San Marcos CA-based Natural Alternatives International Inc (Nasdaq: NAII; http://www.nai-online.com/) provides private-label manufacturing services for food supplement and vitamin companies. It also sells its own products under its Pathway to Healing brand, primarily over the internet. NAII products tablets, capsules, chewables, powders — a variety of ways of delivering nutraceutical products. NAII recently announced litigation against some competitors, which could mean a combination of legal costs and potential awards: http://finance.yahoo.com/news/Natural-Alternatives-prnews-4218831226.html?x=0. NAII shares are trading at $9.19 vs a 52-week high of $9.47, on relatively low daily volume of just over 20,000 shares. The market cap is about $64 million.

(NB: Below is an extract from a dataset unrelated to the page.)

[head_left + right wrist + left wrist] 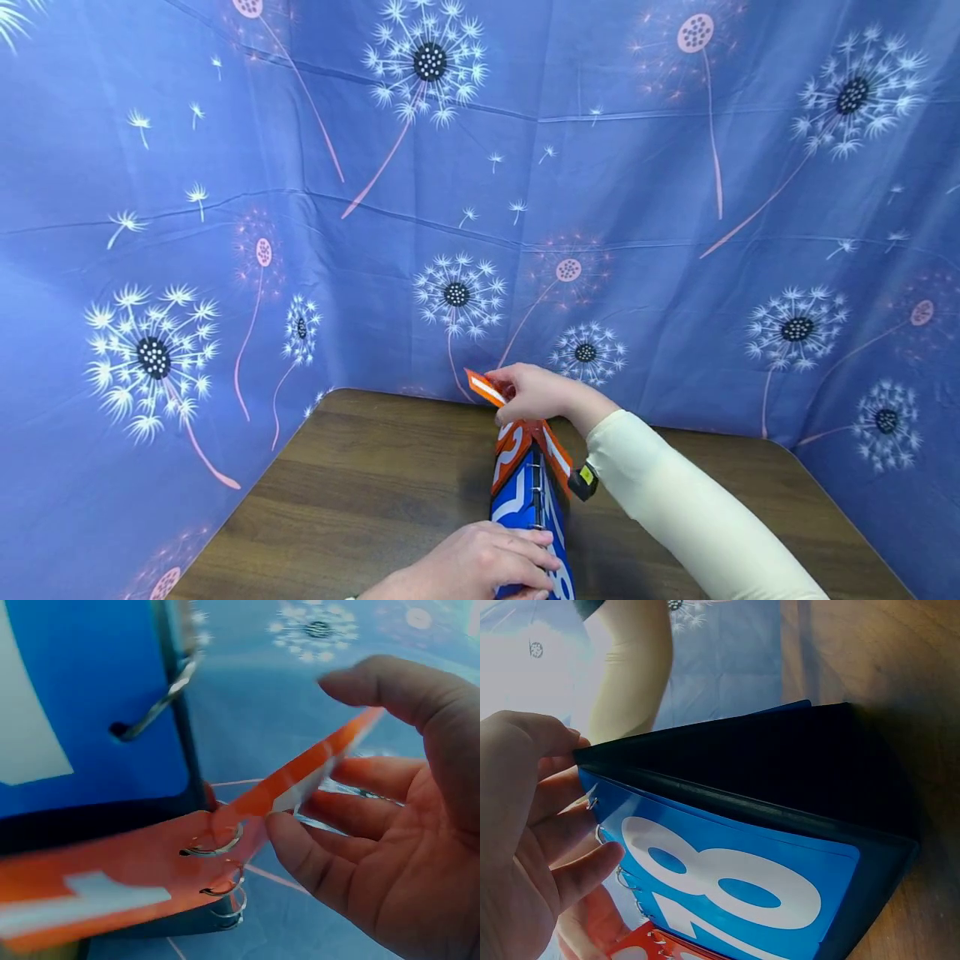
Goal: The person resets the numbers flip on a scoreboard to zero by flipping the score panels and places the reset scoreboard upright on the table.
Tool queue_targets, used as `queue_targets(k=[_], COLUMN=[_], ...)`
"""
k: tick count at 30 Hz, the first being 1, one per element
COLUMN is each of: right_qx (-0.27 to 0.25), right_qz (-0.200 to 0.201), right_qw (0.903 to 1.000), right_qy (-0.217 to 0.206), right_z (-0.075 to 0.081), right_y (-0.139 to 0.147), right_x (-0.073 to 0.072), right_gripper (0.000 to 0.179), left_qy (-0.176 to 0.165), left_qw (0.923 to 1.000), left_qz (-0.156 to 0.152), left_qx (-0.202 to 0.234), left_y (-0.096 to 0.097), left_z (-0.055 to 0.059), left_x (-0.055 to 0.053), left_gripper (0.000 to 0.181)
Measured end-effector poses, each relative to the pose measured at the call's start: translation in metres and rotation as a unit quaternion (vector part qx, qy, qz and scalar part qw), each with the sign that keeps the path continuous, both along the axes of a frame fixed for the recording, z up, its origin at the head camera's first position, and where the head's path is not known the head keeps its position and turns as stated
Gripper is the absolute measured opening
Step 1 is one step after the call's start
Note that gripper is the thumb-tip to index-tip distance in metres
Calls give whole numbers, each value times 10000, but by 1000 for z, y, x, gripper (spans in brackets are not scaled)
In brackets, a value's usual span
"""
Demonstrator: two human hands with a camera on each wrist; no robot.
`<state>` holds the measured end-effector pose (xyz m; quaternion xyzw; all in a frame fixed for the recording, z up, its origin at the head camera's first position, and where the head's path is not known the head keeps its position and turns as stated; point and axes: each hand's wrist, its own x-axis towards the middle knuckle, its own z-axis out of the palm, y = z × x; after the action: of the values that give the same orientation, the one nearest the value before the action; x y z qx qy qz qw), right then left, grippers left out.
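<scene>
A tabletop flip scoreboard (517,498) stands like a tent, with blue and orange number cards hung on metal rings along its ridge. At its near end my left hand (487,557) grips the ridge, fingers over the top. The left wrist view shows those fingers at the rings above a blue card (735,870) with a white 8. My right hand (536,392) is at the far end, its fingers touching a raised orange card (486,387). In the right wrist view, the thumb stands apart from that card (307,769); fingertips are partly hidden behind it.
The scoreboard stands on a brown wooden table (337,475). Blue cloth (360,317) printed with dandelions hangs behind the table and along its sides. A black object with a yellow mark (583,482) is at the right wrist.
</scene>
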<state>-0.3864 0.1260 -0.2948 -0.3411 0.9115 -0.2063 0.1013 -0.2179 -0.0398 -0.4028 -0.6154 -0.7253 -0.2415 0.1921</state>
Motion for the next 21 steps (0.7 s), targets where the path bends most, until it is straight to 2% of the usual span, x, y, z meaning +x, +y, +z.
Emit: queue_targets(k=[3, 8, 13, 17, 21], right_qx=[428, 1076, 1531, 1872, 2169], right_qz=[204, 142, 116, 146, 70], right_qw=[9989, 9941, 9876, 9800, 9731], right_qy=[34, 62, 326, 665, 776], right_z=[-4, -14, -21, -24, -27], right_y=[-11, -22, -25, -25, -25], right_x=[-2, -4, -1, 1, 3], right_gripper=[72, 55, 36, 34, 32], left_qy=[42, 245, 383, 218, 197], left_qw=[10000, 9997, 9992, 9998, 9998], left_qz=[16, 39, 22, 14, 32], left_qx=[-9, 52, 75, 28, 16], left_y=[0, 0, 1, 0, -1], left_z=[0, -1, -1, -1, -1], left_x=[0, -1, -2, -2, -1], left_gripper=[17, 17, 15, 16, 16])
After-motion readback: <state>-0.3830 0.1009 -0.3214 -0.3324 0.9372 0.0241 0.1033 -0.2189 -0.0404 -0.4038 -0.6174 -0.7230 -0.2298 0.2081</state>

Provo UT-based Nature’s Sunshine Products Inc (Nasdaq: NATR; http://www.naturessunshine.com/) manufactures and markets nutritional and personal-care products: herbs, liquid herbs, vitamins and minerals in tablets and chewable tablets. They also provide aloe vera gel, natural shampoos and toothpastes, and real range of homeopathic products. Their market cap is $235 million, and the stock is selling for about $15.11 vs a high of $21.16 in the past year. Volume is pretty good at 72,000 shares per day. For the quarter ended September 30, 2011, sales were up nearly 6% to $91 million. The quarter was a bottomline loser due to termination costs of a contractual relationship, but for the 9 months earnings including all charges & noncash items were about $10 million.
Salt Lake City-based Schiff Nutrition International Inc (NYSE: WNI; http://www.schiffnutrition.com/) manufactures and sells a variety of nutritional supplements, including products under the Tigers Milk brand. For the 3 months ended November 30, 2011, sales were $61 millon vs $53 million in the year-earlier period, with EPS of $0.08 vs $0.06 the previous year. The balance sheet is solid, with a current ratio of roughly 2:1. The stock is selling for about $10.90 vs a high during the last 52 weeks of $13.02, on average daily volume of about 56,000 shares. Market cap is about $320 million.

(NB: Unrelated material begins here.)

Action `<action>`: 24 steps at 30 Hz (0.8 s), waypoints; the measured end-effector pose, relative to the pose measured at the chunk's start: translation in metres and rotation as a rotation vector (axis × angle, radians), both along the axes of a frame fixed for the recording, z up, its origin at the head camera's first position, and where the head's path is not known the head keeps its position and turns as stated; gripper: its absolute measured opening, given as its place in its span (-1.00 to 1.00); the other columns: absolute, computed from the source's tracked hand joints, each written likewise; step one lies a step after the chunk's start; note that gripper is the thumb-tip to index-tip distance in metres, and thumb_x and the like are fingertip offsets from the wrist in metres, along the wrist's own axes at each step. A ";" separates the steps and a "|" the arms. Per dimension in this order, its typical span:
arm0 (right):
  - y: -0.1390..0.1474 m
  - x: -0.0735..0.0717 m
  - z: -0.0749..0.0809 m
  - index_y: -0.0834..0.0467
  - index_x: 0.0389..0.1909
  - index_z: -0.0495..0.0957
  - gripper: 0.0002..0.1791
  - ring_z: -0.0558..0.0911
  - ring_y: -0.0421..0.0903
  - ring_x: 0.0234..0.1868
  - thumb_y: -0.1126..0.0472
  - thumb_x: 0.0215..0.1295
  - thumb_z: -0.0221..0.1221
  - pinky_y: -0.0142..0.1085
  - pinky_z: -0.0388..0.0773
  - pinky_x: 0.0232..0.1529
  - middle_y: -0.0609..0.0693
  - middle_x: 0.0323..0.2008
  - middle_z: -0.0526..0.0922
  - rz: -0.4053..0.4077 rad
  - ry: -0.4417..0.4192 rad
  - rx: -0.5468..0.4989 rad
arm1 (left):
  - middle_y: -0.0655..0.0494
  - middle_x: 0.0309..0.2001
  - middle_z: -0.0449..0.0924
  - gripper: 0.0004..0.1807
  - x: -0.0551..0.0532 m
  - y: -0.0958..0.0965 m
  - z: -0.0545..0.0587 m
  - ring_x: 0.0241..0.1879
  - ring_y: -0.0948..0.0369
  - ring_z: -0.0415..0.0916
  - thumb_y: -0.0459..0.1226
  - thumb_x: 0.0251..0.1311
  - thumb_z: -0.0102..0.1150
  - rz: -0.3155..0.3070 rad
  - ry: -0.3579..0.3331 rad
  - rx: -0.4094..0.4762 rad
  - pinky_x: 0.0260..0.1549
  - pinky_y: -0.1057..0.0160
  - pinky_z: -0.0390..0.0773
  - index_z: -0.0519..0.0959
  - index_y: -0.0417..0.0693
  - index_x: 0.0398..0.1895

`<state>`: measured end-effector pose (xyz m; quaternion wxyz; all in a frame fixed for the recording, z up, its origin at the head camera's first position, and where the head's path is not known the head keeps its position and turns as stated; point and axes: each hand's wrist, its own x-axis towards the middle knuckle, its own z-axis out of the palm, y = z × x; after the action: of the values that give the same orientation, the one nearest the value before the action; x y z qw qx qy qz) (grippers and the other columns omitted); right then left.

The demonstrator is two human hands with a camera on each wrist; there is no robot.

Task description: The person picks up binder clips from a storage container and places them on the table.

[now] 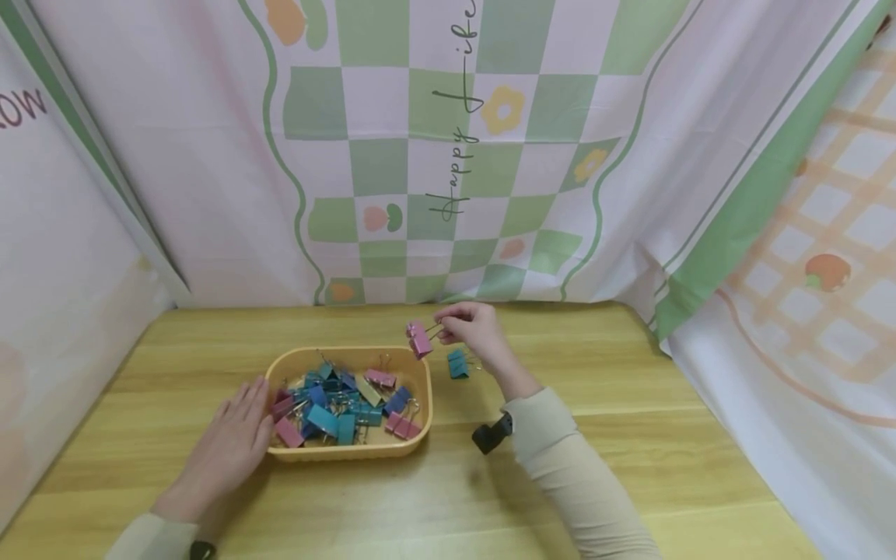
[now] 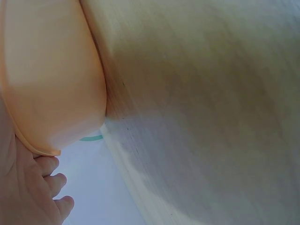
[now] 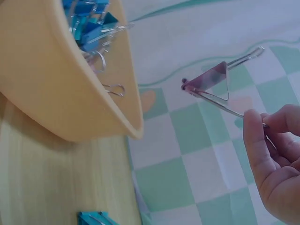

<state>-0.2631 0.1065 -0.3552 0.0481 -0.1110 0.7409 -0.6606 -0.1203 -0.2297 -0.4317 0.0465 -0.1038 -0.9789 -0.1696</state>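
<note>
A pink binder clip hangs in the air just past the right rim of a yellow plastic basket. My right hand pinches it by one wire handle between thumb and finger; in the right wrist view the clip has its other handle pointing away. My left hand lies against the basket's left side, fingers fairly straight along the rim. Inside the basket is a heap of binder clips in blue, teal, pink and pale yellow. One teal binder clip sits on the table below the right hand.
The wooden table reaches back to a hanging checked curtain. Pale fabric also hangs on the left and right sides. A black wrist strap piece sticks out from the right sleeve.
</note>
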 end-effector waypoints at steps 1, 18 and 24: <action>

Another Norwegian entry in the Omega-3 race is Aker BioMarine (http://www.akerbiomarine.com/) , which trades on the Oslo exchange under the ticker AKBM. Like Pronova, there is an unsponsored ADR that settles in Oslo in Krone, and it trades on the Pink Sheets. Aker seems to have set its sights on a bigger potential market than the US, and has recently signed several deals with China for its omega-3 fish oils, which are known under the brand name Superba (also its Qrill fish meal and oils are meant for aquaculturists). Smaller than Pronova, revenues are around 229 millon NOK for the first 9 months of 2011, and the year-end results are expected mid-February. There are some corporate changes being implemented at Aker, which is now owned largely by Aker Seafood, and is in the process of merging with another supplier. Have a look at their news flow to sort it out.
Please do your own research — we only write about companies we find interesting, and we make no recommendations. None of these companies is a client, and we do not own any of the stocks.